Un comparto stanco della attuale politica, un futuro incerto ed inesattezza nelle spiegazioni date sul perché le promesse non sono state fino ad ora mantenute.

Era il 2017 quando una direttiva Europea metteva a dura prova il comparto del vaping italiano. Nell'inverno dello stesso anno, un emendamento, una decisione della Corte Costituzionale, l'adattamento ad un Monopolio e l'apertura dell'anno 2018 con nuove leggi e regolamenti mettono in ginocchio un intero settore.

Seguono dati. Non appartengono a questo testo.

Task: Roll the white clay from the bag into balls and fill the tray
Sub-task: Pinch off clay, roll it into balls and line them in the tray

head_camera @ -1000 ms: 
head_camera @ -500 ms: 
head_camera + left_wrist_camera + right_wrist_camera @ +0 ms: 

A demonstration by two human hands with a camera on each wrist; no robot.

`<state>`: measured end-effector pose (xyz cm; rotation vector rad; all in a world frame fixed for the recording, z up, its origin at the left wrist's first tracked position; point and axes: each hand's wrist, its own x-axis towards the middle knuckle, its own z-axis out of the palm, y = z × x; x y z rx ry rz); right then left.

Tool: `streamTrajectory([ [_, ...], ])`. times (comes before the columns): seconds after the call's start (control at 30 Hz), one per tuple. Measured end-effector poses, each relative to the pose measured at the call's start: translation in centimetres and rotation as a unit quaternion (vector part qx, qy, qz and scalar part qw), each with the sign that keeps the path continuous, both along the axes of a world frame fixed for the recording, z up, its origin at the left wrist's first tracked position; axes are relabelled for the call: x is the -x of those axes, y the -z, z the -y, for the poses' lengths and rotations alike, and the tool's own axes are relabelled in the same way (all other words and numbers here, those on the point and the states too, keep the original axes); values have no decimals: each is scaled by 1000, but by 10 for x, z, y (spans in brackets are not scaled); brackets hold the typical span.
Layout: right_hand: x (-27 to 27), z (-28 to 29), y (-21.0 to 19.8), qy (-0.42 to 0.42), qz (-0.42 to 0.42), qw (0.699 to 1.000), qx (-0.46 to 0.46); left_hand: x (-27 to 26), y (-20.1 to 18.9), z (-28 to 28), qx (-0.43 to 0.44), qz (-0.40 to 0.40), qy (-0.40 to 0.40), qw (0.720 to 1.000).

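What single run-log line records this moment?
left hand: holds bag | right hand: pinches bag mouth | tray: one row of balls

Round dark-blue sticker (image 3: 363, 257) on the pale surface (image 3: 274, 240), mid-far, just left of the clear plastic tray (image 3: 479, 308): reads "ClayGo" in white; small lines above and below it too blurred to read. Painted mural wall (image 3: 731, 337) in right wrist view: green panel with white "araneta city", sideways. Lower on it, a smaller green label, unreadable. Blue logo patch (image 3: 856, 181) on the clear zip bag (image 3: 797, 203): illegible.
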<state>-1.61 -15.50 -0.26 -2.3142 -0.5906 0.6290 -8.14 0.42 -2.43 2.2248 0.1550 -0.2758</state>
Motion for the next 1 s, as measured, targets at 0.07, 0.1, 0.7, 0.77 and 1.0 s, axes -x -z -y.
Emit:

Promesse su promesse, appelli su appelli e successivamente prove su prove hanno reso una vera "barzelletta" la possibilità di vedere, nelle promesse fatte, una mera speranza di riuscita. La prova è cominciata con il Decreto Dignità... fallita miseramente, successivamente il "non pervenuto" è diventato un ritornello.

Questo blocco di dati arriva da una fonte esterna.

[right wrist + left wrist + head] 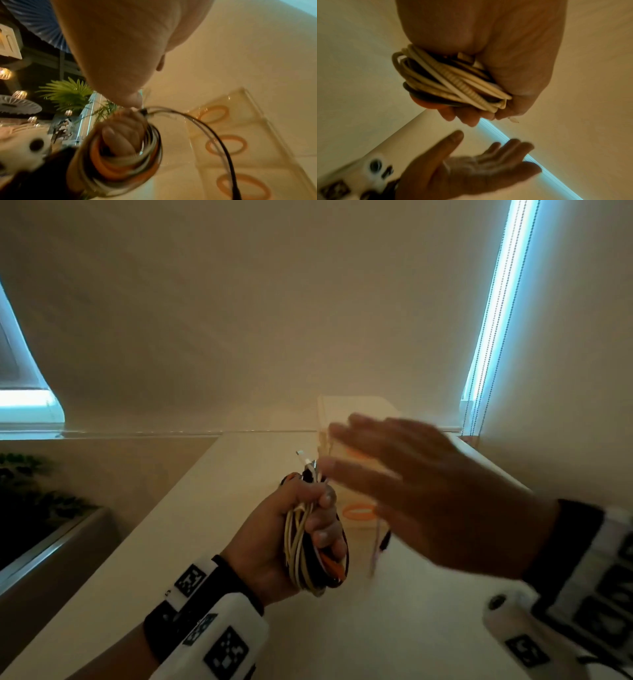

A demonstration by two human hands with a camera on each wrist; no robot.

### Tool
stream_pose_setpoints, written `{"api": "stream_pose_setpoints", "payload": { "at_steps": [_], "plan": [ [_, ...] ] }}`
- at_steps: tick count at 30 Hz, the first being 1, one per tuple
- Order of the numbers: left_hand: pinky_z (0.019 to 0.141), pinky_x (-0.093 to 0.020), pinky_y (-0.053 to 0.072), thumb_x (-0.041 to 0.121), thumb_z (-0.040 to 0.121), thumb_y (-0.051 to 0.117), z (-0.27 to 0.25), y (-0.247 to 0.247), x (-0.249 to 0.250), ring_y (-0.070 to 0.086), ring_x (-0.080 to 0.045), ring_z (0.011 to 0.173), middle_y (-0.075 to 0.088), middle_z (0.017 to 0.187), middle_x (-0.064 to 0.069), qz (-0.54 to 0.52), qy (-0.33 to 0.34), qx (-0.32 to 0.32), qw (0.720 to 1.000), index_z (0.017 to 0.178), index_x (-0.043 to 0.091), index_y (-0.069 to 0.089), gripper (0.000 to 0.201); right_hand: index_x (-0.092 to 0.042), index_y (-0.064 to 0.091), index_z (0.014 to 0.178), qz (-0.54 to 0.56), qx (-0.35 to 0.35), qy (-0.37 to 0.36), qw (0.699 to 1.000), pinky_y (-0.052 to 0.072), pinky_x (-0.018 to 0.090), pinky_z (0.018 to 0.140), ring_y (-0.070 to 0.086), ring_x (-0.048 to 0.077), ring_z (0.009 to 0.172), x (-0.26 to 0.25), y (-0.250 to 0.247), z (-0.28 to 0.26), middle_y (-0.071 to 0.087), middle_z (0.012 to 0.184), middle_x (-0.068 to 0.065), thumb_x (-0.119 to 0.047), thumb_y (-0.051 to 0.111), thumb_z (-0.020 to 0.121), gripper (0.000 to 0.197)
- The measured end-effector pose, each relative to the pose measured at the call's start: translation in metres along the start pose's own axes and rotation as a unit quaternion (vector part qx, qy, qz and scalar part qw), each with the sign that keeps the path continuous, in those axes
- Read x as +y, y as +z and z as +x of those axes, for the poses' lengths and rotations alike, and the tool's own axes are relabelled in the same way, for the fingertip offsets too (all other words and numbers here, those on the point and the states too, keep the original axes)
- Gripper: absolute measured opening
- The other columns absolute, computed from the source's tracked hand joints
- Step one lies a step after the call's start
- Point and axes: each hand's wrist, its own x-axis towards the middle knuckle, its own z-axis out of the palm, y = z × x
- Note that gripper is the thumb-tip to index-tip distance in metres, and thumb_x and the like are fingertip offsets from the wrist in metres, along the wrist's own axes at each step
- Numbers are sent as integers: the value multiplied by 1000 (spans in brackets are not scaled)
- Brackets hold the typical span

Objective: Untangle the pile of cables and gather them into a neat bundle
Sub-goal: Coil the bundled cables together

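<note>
My left hand [301,522] grips a coiled bundle of cables [308,553] above the white table [411,628], fingers curled round cream, black and orange strands. The left wrist view shows the same bundle of cables [447,83] packed against the palm of my left hand [488,54]. Connector ends [306,462] stick up from the fist. A loose black cable end [228,155] trails off the coil toward the table. My right hand [421,484], blurred, hovers just right of the bundle with straight spread fingers and holds nothing; the right hand [479,166] shows palm-up in the left wrist view.
A clear plastic organiser box [356,412] with orange rings [226,145] stands on the table behind my hands. The table's left edge [144,529] drops to a ledge with green plants [30,491]. A window-blind cord [493,316] hangs at the right.
</note>
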Motion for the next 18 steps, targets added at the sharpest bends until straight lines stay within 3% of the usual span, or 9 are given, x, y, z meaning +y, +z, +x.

In un anno l'unica cosa che è stata fatta è stata l'abbassamento della percentuale al 5% del pagamento di un importo derivante dall'imposta sui liquidi di inalazione che le aziende avrebbero dovuto versare. Un importo che dovrebbe essere ricalcolato al 31 Dicembre 2018 ma che non da effettivamente l'effetto sperato. Uno sconto? Un'occasione per ricominciare? Ebbene "cominciare" a sperare non è proprio di questo paese.

Il Decreto fiscale, nell'articolo 8 riguardante l'abbassamento al 5%, entrato a pieno titolo nella Legge di Bilancio comincerà l'iter per essere recepito, ma "addirittura" secondo alcune fonti una parte interna della maggioranza vorrebbe cancellarlo o meglio vorrebbe cancellare la parte che consente alle aziende di concordare un piano di rientro lasciando la somma da poter pagare, al 5%, quella constatata al 30 Settembre 2018 lasciando invece il pagamento per intero quella che va da ottobre e dicembre.

Come per magia nella Legge di Bilancio, nella sua ultima bozza trasmessa in Parlamento, non risulta esserci nessun riferimento alle sigarette elettroniche, ai liquidi per inalazione o all'imposta di consumo ma "udite udite" è presente l'aumento delle accise sul tabacco che per il "principio di equivalenza" porterà anche un aumento, nel settore delle sigarette elettroniche, dell'imposta che grava sui liquidi di ricarica. Approdando alla Camera tra il 29 ed il 30 Novembre 2018 previa discussione nei giorni 21 e 22 di questo stesso mese si vedrà il "via vai" agli emendamenti che potrebbero portare a qualcosa di utile.

Chi innalzerà allora la bandiera della vittoria se di "Vittoria" si può parlare? Chi dirà ancora che il settore si potrà salvare o si salverà? Verranno fatte ancora promesse non mantenute? Essere fiduciosi non basta. Essere corretti non porta a nulla. Lo Stato Italiano ha deciso di non dare una possibilità al settore di uno degli strumenti di riduzione del danno che aiuta ogni anno a far smettere di fumare milioni di persone in tutto il Mondo. L'esempio del Regno Unito non è bastato come non sono bastate le riunioni, le manifestazioni e gli appelli individuali delle Associazioni di settore a cui va il nostro più grato e sincero ringraziamento per quanto fanno e per quanto faranno nei prossimi mesi ed in prossimo futuro.

Uno strumento di riduzione, la sigaretta elettronica, che viene vista come possibile entrata erariale da uno Stato che brancola nel buio più assoluto sulla reale e principale constatazione che "il vaping" può o potrebbe salvare vite umane. La perdita di posti di lavoro, la chiusura delle aziende, la non possibilità di evoluzione sembrano non interessare. Al via pertanto la speranza che entro il 31 Dicembre 2018 qualcosa possa cambiare.